Bilateral Energy Conference Second Key Lecture
New Photonic Materials and Device Designs for Solar Energy Conversion
Harry Atwater, California Institute of Technology
In the second Key Lecture of the E-MRS/MRS Bilateral Energy Conference, Harry Atwater of the California Institute of Technology argued for the development of lightweight, flexible solar energy conversion devices with at least 18% module efficiency as essential to meeting the goal of a $1 per watt solar energy cost. Only fifty cents of that dollar per watt can go to the actual solar conversion module, he said; the rest must go to the balance of systems costs. All of the heavy materials that go into making rigid solar devices quickly blow the fifty cent budget for the modules, leading to his call for lightweight and flexible devices.
Atwater proposed two possible materials systems that could meet these criteria: (1) III-V sc-Compound films, and (2) an sc-Si wire array. In the first category, AltaDevices already makes thin film GaAs solar cells with 27.6% efficiency, but Atwater thinks the future lies in the second category. He waved in the air a sample of a flexible, peel-off, wafer-scale (150-mm diameter) polymer made of embedded Si nanowire arrays and called it “the most promising polymer solar cell.” The absorption (approximately 96% in the mid-visible range with dielectric scattering and a back-reflector) and quantum efficiency (greater than 0.90 internal quantum efficiency throughout most above-bandgap wavelengths) of this large-scale Si nanowire array is comparable to high quality Si wafers.
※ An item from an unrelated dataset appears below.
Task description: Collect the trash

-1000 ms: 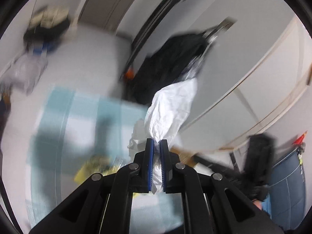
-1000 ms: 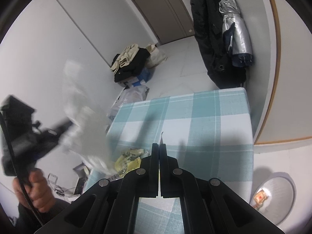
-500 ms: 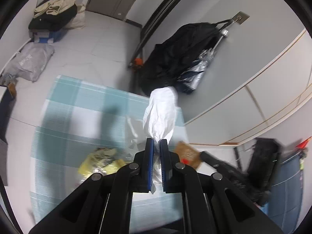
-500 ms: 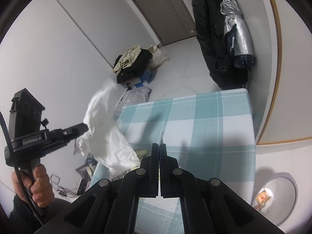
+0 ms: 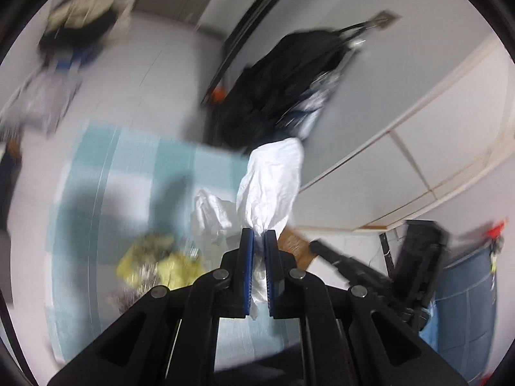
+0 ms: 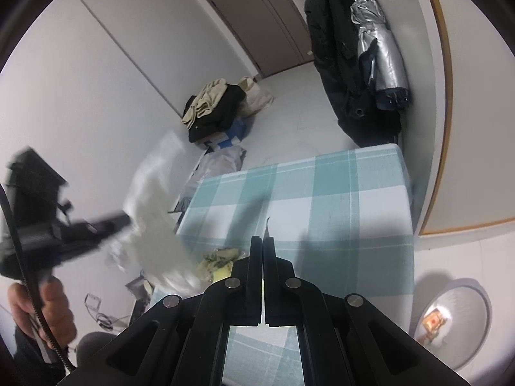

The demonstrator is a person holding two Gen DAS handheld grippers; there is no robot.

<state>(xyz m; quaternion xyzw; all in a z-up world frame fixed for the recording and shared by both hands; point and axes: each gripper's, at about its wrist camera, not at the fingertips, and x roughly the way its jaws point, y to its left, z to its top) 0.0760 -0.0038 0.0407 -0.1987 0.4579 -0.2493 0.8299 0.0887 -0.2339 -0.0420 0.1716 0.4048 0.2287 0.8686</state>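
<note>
My left gripper (image 5: pixel 259 231) is shut on the gathered neck of a white plastic bag (image 5: pixel 270 183), which stands up ahead of its blue pads (image 5: pixel 247 257). The right wrist view shows that gripper (image 6: pixel 106 225) and the bag (image 6: pixel 154 199) blurred at the left, held by a hand (image 6: pixel 42 308) beside the table. Crumpled yellow wrappers (image 5: pixel 161 263) (image 6: pixel 219 262) lie on the checked tablecloth (image 6: pixel 338 199), and a white crumpled lump (image 5: pixel 209 215) lies near them. My right gripper (image 6: pixel 263 239) hovers shut over the cloth. A thin pale sliver pokes past its tips, and I cannot tell what it is.
A black coat (image 6: pixel 341 64) and a silver folded umbrella (image 6: pixel 379 38) hang on the wall behind the table. Clothes and bags (image 6: pixel 215 109) are piled on the floor by the far wall. A round grey bin (image 6: pixel 457 318) with a packet inside stands right of the table.
The left gripper has risen a little with the white bag, which flaps and is blurred again. The right gripper has stayed still.
</note>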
Atwater went on to review other approaches that are being investigated currently, some with great promise: single-wire radial- junction devices; GaP/Si Tandem Cells, which allow for high operating voltages; solar concentrator photovotaics; plasmonic photovoltaics for increased light absorption; artificial photosynthesis (through highly efficient, non-biological, molecular level energy conversion “machines”); lattice-matched and metamorphic three-junction cells; and new InAlAs-based multijunction cells that form a virtual substrate. Atwater ended his talk by discussing more basic science, asking “What kind of structure do we want for a solar cell?” A rousing question and answer session followed, after which Atwater was surrounded at the podium by scientists wishing to discuss the concepts he presented further.
Bilateral Energy Conference Technical Talks (Symposia Q to ZZ)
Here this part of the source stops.